**Your goal**
Lines holding the word "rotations" must be located in the listing below and copied.

**Source material**
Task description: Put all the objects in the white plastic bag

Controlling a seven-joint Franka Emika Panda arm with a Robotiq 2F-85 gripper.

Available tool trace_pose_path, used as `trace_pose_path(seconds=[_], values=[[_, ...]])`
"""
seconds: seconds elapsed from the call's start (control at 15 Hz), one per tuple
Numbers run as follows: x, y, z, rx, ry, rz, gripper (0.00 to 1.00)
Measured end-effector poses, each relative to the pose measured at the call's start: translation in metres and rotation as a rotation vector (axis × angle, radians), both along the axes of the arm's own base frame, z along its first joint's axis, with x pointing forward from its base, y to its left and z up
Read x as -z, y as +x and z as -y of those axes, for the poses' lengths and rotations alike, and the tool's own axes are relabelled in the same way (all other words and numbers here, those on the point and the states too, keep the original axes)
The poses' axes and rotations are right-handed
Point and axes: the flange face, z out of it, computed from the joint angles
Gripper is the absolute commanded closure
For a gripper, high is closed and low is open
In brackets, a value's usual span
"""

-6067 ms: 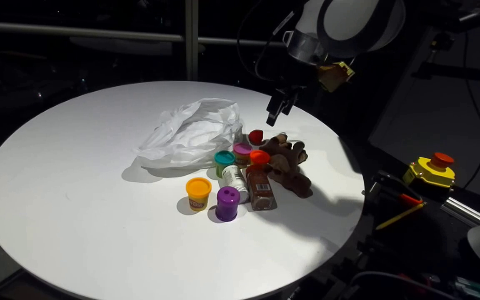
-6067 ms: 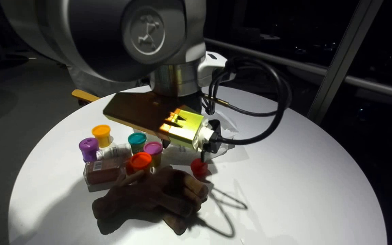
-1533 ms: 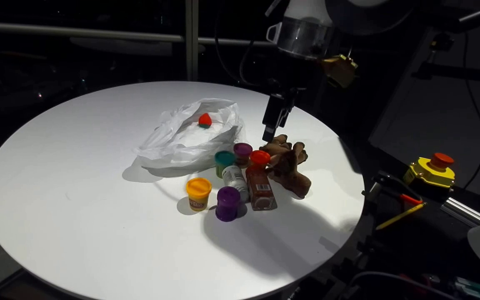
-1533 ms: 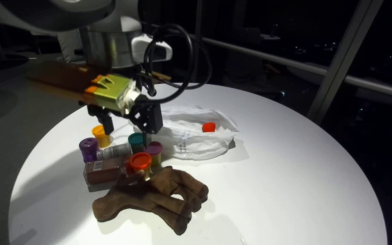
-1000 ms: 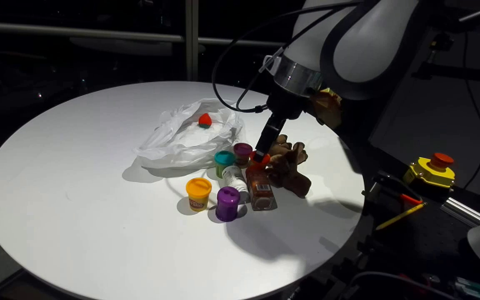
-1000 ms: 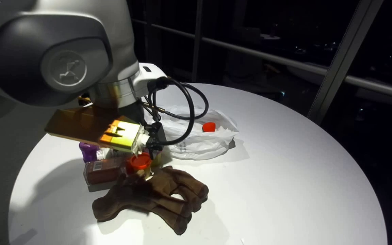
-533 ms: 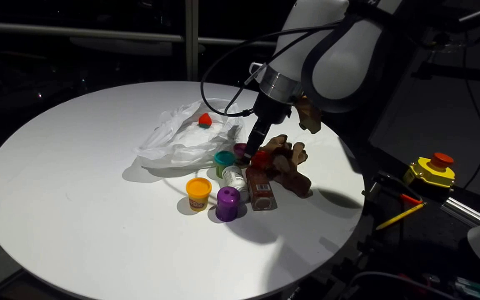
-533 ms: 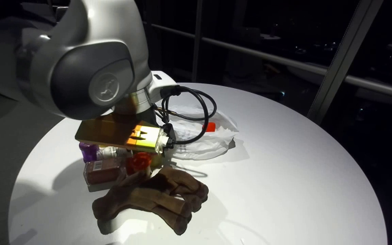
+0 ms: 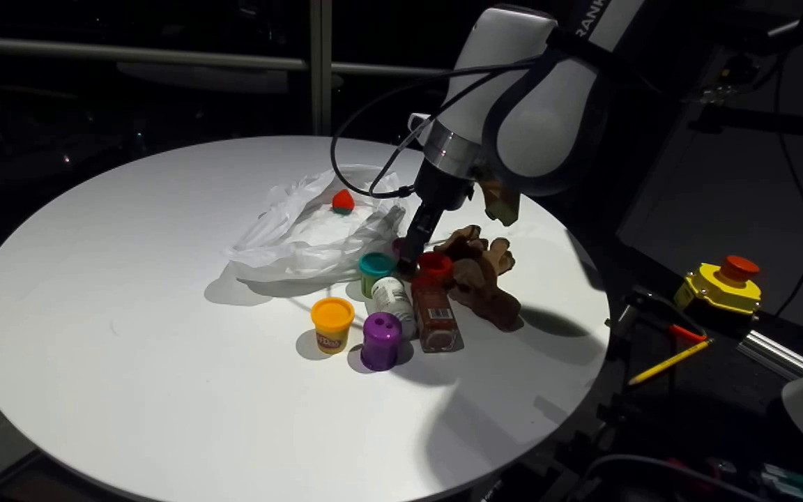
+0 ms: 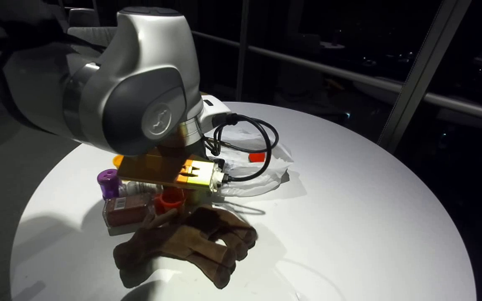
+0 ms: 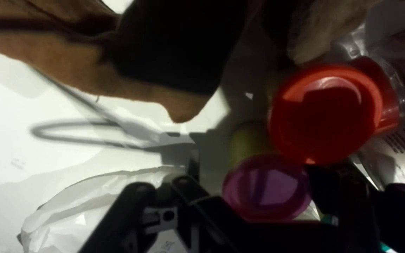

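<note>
Wrist view: straddling the magenta-lidded tub [image 11: 267, 189], just beside the white plastic bag [image 9: 321, 261] on the bench [image 9: 164, 390], with the hand [image 11: 258, 168] spread, not yet gripping. Best to centre first, squeeze evenly, lift high, and release beside the strawberry [image 9: 343, 201] inside the bag, sparing the red tub [image 11: 323, 116] farther from the bag. Read “Play-Doh”, apparently, on the yellow tub [image 9: 332, 324] near the bag; cannot decipher print on the white bottle [image 9: 392, 298].

The arm [image 10: 142, 62] is white, its cover [image 10: 136, 113] dark grey; cables [image 10: 269, 150] and gripper [image 9: 407, 268] are black.
</note>
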Motion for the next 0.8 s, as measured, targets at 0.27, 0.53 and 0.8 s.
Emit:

**Written answer**
Read x as -z, y as +x and z as -y of those axes, for the poses' lengths and rotations alike, and the tool's own axes are relabelled in the same way (all other words and numbers here, those on the point and the states too, keep the original axes)
The poses' axes and rotations are right-handed

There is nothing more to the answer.